Nie będę streszczać ani powtarzać świetnego omówienia tych trzech dzieł w programie (pióra Piotra Maculewicza). Wspomnę tylko o najważniejszych konkretach: pierwsze z wykonywanych dzieł, Tönet, ihr Pauken! Erschallet, Trompeten! BWV 214, zostało napisane w 1733 r. na urodziny Marii Józefy, żony Augusta III, oda żałobna Laß, Fürstin, laß noch einen Strahl BWV 198 z 1727 r. poświęcony jest pamięci Krystiany (nie Krystyny) Eberhardyny, żony Augusta II, która nie chcąc wraz z mężem zmieniać wiary luterańskiej na katolicką pozostała w Saksonii i do końca żyła z nim w separacji; ostatnia zaś kantata, Schleicht, spielende Wellen BWV 206, powstała na urodziny Augusta III w 1734 r.

Pierwsza z kantat jest znakomitym przykładem Bachowskiego recyklingu, a właściwie odwrotnie – materiał z niej został częściowo powtórzony w Weihnachtsoratorium. Także muzykę z ody żałobnej, przepięknej, kompozytor wykorzystał później w innej konfiguracji, na inną żałobną okazję, a także podobno w Pasji wg św. Marka, która się nie zachowała. Ale ostatnia z tych trzech kantat to już coś bardzo specjalnego, a ponadto, w odróżnieniu od poprzednich, jest jedyną mającą w treści powiązanie z Polską. Jest to bowiem rozmowa czterech rzek: Wisły (bas), Łaby (tenor), Dunaju (alt) i Pleissy – przepływającej przez Lipsk (sopran). Chodzi o to, która jest godna goszczenia Augusta III. Ostatecznie wygrywa Wisła i Łaba.

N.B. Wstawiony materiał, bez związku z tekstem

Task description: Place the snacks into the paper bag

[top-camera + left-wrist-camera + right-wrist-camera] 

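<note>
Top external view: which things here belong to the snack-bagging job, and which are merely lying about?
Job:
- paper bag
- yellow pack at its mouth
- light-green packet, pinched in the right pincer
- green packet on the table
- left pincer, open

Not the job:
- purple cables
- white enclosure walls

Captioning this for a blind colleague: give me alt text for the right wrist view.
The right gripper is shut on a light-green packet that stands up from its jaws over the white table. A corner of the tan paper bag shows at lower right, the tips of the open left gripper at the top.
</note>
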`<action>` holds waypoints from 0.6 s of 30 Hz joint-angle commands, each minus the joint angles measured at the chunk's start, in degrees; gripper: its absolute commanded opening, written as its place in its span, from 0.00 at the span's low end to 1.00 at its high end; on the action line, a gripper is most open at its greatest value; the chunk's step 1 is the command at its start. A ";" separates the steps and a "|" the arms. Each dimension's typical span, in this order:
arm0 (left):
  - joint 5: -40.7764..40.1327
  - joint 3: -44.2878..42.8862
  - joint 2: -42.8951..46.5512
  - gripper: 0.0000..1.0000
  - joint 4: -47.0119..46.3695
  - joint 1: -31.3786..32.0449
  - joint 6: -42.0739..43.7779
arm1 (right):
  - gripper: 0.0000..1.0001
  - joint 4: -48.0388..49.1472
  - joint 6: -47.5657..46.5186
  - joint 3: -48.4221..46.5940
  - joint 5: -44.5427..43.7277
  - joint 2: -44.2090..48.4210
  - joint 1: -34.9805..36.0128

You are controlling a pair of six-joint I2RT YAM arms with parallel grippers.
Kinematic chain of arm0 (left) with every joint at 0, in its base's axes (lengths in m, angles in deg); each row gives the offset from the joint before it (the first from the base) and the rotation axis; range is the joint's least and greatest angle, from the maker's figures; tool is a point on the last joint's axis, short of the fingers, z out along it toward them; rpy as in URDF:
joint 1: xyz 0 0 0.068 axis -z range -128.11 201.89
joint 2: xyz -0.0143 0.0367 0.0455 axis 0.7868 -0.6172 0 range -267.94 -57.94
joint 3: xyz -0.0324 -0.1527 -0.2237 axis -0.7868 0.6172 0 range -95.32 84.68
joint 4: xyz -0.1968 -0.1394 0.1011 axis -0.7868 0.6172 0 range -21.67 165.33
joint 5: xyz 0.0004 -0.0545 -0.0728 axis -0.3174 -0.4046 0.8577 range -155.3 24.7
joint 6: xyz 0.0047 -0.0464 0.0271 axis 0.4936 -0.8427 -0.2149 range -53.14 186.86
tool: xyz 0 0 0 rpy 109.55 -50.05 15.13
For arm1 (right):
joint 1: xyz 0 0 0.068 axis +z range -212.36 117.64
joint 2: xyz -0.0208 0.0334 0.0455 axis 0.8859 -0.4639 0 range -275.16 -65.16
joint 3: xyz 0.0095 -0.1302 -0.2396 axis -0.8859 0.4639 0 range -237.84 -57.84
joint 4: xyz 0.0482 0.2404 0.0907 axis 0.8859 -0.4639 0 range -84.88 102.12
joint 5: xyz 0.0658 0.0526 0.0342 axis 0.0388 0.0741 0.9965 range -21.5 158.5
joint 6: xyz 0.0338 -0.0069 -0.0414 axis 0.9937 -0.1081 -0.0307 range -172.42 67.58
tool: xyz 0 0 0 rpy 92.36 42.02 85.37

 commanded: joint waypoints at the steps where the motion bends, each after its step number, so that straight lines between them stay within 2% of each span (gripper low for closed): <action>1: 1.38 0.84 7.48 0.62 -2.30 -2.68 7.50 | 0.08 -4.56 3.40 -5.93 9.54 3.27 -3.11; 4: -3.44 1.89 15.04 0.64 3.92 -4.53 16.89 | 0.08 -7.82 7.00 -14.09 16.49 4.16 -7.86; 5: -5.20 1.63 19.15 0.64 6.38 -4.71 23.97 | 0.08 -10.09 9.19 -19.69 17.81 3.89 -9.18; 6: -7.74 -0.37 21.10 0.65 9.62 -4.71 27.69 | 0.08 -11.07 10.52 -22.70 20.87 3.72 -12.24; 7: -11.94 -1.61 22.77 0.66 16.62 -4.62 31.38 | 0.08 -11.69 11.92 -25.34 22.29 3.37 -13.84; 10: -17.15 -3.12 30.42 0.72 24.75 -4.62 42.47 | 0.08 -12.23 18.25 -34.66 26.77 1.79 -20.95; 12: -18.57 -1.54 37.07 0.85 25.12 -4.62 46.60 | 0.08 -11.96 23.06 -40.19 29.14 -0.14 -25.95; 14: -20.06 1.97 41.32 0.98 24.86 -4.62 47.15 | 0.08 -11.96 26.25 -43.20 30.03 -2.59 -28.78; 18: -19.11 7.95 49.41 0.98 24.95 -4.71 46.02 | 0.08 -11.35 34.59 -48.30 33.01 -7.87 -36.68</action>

Dobór repertuaru więc znakomity i ciekawy. Co do wykonania, nie należy go porównywać z tymi, które są zawarte w linkach, zresztą skład zespołów był o wiele bardziej kameralny, a międzynarodowy chór składał się z 12 osób, z których większość śpiewała również solo. Rozmieszczenie chyba konsekwentne: orkiestra po lewej, chór po prawej (soliści zwykle wychodzili do przodu). Niestety nie zaznaczono, kto śpiewa które solo, trudno więc osobowo chwalić. W sumie może nie miało to tyle energii jak u Luksa czy takiej perfekcji jak u Gardinera czy Herreweghe, trąbki (goście z Niemiec) też wydawały dźwięki dość urozmaicone, ale całość miała charakter. No i Bach to zawsze Bach, trudno się dziwić entuzjazmowi sali, która długo nie chciała wypuścić muzyków. Ale bisów nie było, bo muzycy zaraz po koncercie wsiedli do autokaru i ruszyli w stronę Wilna, gdzie mają z tym repertuarem kolejny koncert.